Summary of Model Results:
| Model | Easy (pass@1/pass@4) | Medium | High | Overall |
|---|---|---|---|---|
| Claude Opus 4.5 | 32.50% / 50.00% | 4.17% / 4.76% | 0.00% / 0.00% | 8.25% / 12.00% |
| GPT-5.2 | 27.50% / 30.00% | 0.00% / 0.00% | 0.00% / 0.00% | 5.50% / 7.00% |
| Gemini 3 Pro, DeepSeek, Kimi K2 | 2–11% pass@1 (all tiers), 0% on High |
Tool-augmented approaches using the “LeanBridge” protocol (involving LeanExplore to retrieve Mathlib lemmas plus compiler feedback) consistently improved performance by 2–5% over single-shot LLM baselines but did not yield solutions on High-difficulty tasks.
Error Analysis:
- Library knowledge gaps—frequent failure to recall or correctly apply precise lemma names.
- Abstraction mismatch—models often generated element-wise proofs, neglecting universal property arguments.
- Breakdown in multi-step planning—partial subgoal progress, but inability to compose or chain abstraction layers to conclusion.

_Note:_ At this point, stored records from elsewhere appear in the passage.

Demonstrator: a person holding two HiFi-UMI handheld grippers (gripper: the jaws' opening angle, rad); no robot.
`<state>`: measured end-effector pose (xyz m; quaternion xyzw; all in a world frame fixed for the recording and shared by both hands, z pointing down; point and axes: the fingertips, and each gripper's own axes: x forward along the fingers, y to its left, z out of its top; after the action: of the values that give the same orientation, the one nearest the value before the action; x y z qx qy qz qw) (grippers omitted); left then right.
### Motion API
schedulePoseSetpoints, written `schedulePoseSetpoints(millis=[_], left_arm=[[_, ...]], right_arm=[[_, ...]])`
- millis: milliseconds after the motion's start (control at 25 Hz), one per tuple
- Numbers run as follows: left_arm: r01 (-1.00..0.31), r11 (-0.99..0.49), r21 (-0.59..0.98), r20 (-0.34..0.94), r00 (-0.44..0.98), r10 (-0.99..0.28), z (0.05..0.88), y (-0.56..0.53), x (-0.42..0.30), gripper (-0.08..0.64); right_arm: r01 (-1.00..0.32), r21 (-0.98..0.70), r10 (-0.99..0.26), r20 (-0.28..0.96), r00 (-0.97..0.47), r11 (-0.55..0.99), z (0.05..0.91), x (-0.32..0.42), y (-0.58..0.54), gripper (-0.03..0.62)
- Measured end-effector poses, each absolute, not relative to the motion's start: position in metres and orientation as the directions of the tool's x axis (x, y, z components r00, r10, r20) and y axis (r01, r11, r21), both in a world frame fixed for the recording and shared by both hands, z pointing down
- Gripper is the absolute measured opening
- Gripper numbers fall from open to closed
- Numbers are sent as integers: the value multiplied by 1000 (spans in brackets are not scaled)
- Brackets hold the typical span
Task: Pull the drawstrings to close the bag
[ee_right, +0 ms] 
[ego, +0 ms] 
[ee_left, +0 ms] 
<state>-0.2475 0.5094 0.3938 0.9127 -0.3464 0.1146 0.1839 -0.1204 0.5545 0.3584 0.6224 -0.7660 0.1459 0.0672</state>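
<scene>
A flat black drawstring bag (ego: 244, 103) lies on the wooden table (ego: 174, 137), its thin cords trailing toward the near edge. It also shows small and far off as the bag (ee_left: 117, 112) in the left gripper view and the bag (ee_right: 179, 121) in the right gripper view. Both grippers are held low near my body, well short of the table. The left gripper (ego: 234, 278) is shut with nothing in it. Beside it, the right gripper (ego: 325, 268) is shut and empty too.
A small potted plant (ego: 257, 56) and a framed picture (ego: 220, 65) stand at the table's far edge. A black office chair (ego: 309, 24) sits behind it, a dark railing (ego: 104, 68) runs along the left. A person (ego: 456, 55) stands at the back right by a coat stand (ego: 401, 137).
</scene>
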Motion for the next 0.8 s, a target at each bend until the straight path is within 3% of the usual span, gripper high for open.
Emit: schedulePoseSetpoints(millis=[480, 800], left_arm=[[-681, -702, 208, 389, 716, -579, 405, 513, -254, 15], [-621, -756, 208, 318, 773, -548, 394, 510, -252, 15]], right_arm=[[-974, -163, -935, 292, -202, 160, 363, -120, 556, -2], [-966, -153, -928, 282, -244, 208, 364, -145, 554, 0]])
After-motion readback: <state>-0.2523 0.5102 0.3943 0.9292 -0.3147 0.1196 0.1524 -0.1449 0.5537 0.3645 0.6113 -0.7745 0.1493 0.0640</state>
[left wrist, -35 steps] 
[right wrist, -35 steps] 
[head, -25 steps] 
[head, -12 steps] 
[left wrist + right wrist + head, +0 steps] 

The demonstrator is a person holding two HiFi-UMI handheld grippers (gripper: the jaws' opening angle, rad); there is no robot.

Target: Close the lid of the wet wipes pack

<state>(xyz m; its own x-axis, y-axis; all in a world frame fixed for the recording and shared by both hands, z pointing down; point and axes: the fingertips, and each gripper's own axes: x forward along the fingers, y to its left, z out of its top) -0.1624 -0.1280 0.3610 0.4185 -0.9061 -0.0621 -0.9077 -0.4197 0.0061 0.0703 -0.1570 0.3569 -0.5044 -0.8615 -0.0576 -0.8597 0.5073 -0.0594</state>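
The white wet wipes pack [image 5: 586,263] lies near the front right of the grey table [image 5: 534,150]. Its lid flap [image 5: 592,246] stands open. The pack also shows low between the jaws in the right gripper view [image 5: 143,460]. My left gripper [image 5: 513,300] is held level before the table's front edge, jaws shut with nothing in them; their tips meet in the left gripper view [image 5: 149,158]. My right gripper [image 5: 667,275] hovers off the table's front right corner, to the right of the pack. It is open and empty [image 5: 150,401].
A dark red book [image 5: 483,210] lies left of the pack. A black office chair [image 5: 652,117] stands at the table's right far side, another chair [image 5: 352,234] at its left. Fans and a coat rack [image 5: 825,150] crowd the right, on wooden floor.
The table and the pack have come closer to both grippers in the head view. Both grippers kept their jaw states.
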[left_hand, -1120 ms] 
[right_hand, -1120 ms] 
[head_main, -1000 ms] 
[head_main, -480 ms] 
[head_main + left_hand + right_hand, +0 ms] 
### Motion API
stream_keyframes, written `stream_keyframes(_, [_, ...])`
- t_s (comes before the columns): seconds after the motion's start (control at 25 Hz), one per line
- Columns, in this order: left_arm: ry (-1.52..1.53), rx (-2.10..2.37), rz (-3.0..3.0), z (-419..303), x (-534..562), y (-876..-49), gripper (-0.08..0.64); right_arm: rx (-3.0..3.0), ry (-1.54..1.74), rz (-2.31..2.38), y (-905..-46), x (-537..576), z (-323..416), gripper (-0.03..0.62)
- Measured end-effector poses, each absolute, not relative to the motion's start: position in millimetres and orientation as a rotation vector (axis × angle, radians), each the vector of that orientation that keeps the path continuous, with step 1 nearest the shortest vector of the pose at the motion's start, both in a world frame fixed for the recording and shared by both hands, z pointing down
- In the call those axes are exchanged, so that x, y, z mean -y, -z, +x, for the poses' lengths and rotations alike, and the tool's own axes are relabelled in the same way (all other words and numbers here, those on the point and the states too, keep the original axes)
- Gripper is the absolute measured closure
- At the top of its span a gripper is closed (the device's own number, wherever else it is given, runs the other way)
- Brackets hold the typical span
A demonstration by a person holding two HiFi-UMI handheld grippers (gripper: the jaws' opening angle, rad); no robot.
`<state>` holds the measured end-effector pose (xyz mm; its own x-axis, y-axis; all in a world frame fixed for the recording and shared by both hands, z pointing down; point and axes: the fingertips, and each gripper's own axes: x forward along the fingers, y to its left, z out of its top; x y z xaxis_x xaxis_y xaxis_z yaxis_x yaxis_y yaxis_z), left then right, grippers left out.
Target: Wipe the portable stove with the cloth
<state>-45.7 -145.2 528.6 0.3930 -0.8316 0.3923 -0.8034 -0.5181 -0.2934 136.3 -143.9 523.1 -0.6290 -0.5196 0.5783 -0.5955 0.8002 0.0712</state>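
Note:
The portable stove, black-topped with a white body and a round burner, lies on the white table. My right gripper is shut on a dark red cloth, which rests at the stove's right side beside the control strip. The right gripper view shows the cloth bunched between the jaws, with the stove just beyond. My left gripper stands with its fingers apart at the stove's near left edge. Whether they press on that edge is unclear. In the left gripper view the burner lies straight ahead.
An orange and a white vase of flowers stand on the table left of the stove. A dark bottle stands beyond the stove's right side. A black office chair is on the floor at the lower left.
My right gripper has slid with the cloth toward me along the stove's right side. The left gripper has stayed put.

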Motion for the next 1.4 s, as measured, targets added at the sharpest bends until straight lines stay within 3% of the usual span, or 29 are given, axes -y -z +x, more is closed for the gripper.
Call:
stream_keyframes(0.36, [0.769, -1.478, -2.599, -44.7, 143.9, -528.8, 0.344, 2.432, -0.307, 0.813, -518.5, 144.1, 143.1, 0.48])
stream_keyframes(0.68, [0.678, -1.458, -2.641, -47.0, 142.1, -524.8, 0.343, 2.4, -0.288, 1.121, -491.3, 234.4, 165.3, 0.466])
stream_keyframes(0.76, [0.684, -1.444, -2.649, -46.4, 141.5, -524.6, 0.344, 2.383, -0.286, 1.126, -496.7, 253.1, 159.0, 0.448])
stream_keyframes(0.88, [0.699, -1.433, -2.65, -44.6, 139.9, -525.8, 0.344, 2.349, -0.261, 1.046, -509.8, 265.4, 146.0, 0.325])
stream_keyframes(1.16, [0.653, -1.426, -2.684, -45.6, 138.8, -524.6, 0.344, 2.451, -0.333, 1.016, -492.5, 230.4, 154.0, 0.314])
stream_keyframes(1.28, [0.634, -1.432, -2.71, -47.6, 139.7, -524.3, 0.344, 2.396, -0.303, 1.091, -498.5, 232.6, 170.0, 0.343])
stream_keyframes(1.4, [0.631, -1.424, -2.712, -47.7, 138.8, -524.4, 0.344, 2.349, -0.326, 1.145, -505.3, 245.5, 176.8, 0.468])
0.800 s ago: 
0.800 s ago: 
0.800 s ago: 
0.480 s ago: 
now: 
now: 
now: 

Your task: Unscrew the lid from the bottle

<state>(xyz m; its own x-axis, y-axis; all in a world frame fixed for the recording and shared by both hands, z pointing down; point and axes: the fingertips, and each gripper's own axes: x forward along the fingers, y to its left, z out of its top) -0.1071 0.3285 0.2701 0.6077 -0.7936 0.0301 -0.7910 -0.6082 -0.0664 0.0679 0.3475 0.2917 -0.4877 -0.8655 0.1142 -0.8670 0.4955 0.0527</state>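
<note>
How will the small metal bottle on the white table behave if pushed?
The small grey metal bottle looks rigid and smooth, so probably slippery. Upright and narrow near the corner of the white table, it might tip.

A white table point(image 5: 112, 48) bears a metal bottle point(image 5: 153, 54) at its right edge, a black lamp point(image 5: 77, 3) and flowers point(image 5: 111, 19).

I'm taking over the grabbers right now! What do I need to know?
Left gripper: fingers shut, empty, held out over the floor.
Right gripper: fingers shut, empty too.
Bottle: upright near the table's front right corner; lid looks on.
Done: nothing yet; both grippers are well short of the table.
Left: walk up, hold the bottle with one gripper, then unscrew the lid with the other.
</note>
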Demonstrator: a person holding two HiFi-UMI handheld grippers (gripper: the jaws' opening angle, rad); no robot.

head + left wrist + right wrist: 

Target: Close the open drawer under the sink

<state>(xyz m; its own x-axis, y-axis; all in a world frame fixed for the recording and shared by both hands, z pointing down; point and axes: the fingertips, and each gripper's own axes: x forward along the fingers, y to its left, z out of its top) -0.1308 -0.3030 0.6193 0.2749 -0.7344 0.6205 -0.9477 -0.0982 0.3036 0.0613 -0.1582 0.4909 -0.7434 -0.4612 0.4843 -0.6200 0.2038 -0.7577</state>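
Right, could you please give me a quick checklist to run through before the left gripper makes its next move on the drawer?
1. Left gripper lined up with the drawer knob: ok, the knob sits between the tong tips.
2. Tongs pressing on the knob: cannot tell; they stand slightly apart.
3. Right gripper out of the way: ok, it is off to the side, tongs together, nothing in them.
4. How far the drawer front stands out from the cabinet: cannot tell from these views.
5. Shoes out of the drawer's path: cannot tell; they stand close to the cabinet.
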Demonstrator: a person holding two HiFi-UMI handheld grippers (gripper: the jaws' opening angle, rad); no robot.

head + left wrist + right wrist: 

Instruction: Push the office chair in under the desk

6. Significance and Prospective Developments
LeanCat establishes a reproducible checkpoint for assessing progress in formalization—both human-led and LLM-driven—on abstraction-intensive, library-grounded mathematical problems. As verified AI and human solutions accrue, these are intended to be merged back into Mathlib, bootstrapping the library and elevating the automation frontier. Planned extensions include Part II (addressing monoidal, enriched, and 2-categories), higher categorical structures, and cross-system ports (Coq, Isabelle) for ecosystem comparison.
This focus on structured organization, explicit difficulty stratification, and rigorous evaluation reveals persistent weaknesses in current LLM-based provers—especially for Medium/High-tier tasks—and concretely delineates future targets: improved library retrieval, explicit abstraction management, and robust long-horizon proof planning (Xu et al., 31 Dec 2025).
7. Contextual Impact Within Theorem Proving and AI
By emphasizing the interface-level compositionality and proof abstraction characteristic of modern category theory, LeanCat complements existing benchmarks while filling an explicit gap: it directly targets sustained, modular reasoning within formal mathematics libraries as encountered in current research. The benchmark’s architecture, content, and evaluation protocol serve as a template for future work on AI-driven formalization toolkits and systematic progress tracking in formal mathematical research environments.